**TASK DETAILS:** What appears from the first line of the records below through the line containing "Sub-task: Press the" must be reproduced verbatim.

######

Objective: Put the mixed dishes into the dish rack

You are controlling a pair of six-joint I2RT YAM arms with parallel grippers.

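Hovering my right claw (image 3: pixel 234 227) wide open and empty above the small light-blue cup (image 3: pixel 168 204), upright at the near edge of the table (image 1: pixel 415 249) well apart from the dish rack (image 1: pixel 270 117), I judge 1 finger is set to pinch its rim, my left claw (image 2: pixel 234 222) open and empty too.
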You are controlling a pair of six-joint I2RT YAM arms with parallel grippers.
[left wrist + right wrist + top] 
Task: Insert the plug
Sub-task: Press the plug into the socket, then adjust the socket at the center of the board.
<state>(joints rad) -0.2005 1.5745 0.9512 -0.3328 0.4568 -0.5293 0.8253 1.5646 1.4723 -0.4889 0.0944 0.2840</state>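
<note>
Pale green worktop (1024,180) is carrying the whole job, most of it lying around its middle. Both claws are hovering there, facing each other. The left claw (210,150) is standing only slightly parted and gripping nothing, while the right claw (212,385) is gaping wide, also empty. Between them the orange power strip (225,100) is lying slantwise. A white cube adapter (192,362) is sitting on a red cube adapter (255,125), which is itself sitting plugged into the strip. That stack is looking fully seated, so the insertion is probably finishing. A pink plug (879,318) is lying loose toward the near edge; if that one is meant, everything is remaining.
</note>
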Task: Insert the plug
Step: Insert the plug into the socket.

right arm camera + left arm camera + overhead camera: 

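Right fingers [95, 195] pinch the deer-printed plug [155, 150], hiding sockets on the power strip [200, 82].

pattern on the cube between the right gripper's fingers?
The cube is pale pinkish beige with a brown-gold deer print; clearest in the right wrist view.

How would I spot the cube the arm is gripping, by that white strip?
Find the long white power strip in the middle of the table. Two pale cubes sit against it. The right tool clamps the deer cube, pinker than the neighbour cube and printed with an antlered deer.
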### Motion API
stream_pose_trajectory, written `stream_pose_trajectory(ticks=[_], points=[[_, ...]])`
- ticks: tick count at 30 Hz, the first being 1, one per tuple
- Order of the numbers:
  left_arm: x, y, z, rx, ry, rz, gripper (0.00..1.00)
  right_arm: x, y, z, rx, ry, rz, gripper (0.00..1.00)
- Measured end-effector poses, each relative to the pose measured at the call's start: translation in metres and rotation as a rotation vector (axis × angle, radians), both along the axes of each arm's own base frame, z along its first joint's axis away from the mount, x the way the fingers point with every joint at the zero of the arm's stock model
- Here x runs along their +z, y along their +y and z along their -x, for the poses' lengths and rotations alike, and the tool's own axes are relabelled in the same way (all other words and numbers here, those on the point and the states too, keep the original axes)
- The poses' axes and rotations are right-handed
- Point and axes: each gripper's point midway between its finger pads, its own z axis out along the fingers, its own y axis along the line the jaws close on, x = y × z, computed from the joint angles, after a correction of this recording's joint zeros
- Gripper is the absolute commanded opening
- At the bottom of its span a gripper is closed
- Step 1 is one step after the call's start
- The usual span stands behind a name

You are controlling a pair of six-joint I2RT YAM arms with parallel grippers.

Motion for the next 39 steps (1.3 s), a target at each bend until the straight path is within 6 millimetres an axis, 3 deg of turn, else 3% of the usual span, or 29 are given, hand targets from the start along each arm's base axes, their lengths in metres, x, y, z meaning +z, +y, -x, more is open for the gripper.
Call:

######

**OUTPUT FOR THIS EXERCISE:**
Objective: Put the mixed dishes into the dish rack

You are controlling a pair of six-joint I2RT YAM arms with parallel grippers.

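Hovering my right claw (image 3: pixel 234 227) wide open and empty above the small light-blue cup (image 3: pixel 168 204), upright at the near edge of the table (image 1: pixel 415 249) well apart from the dish rack (image 1: pixel 270 117), I judge 1 finger is set to pinch its rim, my left claw (image 2: pixel 234 222) open and empty too.
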You are controlling a pair of six-joint I2RT YAM arms with parallel grippers.
[left wrist + right wrist + top] 
Task: Insert the plug
Sub-task: Press the plug into the socket, then adjust the socket at the center of the board.

There is no additional output for this exercise.